• Task
I would like the lines below, from the one with "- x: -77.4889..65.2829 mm" through the one with "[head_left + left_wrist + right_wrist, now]", copied exactly and without any pictures.

• Available data
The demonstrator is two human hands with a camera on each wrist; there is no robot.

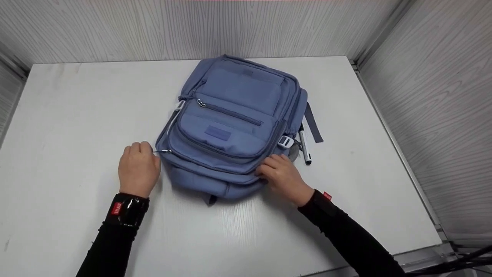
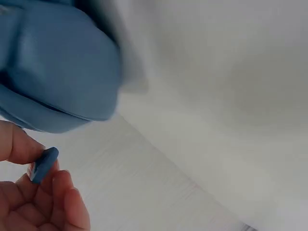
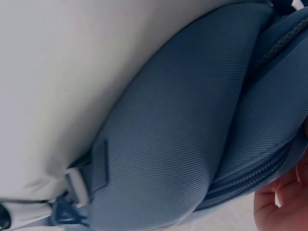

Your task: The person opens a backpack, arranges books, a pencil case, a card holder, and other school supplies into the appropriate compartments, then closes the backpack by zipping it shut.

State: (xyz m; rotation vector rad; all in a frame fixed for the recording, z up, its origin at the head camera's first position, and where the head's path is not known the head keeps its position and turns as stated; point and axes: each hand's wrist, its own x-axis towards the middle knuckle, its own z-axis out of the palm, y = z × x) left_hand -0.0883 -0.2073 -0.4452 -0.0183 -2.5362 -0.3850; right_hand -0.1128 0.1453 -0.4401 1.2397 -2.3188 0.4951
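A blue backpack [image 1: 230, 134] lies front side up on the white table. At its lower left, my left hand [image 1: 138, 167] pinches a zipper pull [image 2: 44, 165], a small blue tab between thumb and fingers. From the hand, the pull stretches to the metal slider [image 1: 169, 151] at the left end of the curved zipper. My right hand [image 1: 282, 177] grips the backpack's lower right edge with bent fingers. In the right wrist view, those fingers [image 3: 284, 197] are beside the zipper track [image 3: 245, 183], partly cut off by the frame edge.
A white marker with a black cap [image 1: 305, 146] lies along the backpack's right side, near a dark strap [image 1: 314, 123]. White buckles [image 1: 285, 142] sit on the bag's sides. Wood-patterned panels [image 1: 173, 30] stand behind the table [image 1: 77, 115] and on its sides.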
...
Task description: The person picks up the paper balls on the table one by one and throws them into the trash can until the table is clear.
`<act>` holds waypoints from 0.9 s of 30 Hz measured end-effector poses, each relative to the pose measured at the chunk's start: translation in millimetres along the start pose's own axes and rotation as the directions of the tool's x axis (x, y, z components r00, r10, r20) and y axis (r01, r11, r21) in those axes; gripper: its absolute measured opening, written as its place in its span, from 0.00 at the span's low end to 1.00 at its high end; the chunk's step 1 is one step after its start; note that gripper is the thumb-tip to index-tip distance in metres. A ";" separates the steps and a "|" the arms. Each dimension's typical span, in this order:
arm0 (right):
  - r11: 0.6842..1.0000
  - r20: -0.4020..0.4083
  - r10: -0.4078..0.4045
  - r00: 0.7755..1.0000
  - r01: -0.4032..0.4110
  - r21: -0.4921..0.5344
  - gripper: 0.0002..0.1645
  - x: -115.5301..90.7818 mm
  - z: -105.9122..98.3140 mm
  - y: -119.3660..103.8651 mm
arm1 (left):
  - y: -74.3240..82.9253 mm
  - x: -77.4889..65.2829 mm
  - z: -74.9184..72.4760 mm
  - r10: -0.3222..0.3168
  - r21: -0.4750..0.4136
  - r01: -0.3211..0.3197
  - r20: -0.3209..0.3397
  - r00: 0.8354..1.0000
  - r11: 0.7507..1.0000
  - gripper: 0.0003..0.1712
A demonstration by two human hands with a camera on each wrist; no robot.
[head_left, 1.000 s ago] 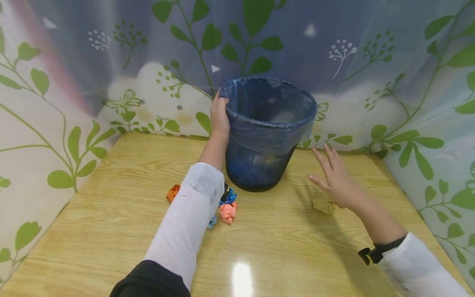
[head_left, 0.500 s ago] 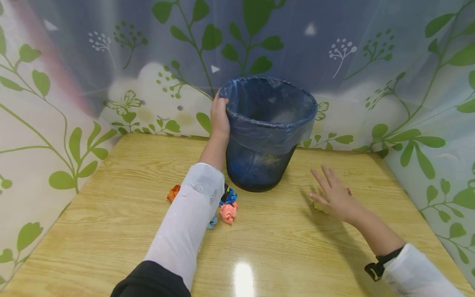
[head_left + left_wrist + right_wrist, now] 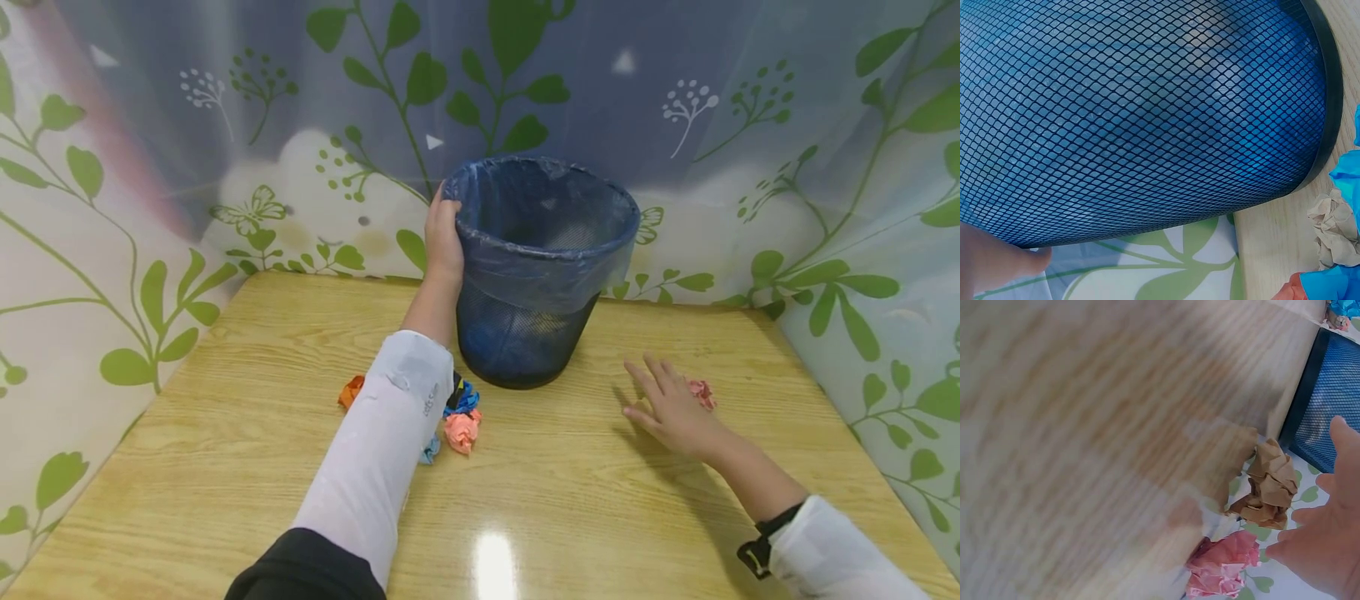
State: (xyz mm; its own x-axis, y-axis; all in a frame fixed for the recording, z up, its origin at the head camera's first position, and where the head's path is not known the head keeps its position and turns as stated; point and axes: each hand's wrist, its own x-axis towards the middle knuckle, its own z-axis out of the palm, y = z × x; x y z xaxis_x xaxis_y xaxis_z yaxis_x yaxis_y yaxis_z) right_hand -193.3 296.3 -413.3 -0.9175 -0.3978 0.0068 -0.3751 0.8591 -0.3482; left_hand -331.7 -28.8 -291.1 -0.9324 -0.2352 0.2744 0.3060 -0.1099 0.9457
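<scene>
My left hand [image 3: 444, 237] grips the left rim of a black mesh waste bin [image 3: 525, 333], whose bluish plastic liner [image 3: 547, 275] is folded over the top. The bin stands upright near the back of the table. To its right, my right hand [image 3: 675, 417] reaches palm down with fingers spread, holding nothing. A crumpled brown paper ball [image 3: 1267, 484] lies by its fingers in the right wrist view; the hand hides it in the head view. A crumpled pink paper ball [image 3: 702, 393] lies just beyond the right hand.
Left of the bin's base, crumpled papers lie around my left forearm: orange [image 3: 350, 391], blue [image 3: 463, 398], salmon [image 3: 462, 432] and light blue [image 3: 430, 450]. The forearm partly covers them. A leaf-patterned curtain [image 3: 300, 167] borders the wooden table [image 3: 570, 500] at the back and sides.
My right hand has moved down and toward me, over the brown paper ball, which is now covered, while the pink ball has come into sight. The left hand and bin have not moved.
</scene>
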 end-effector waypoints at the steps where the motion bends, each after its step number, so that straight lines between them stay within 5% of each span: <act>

• Exercise result
  - x: -77.4889..65.2829 mm
  - z: -74.9184..72.4760 mm
  - r10: -0.3222..0.3168
  - r21: -0.4750..0.4136
  - r01: -0.3211..0.3197
  - r20: -0.3209..0.3397
  - r00: 0.8354..1.0000
  - r11: 0.7507..1.0000
  - gripper: 0.0003..0.1712
A demonstration by two human hands with a camera on each wrist; no robot.
[head_left, 1.000 s ago] 
[head_left, 0.500 s ago] 
[head_left + left_wrist + right_wrist, now] 

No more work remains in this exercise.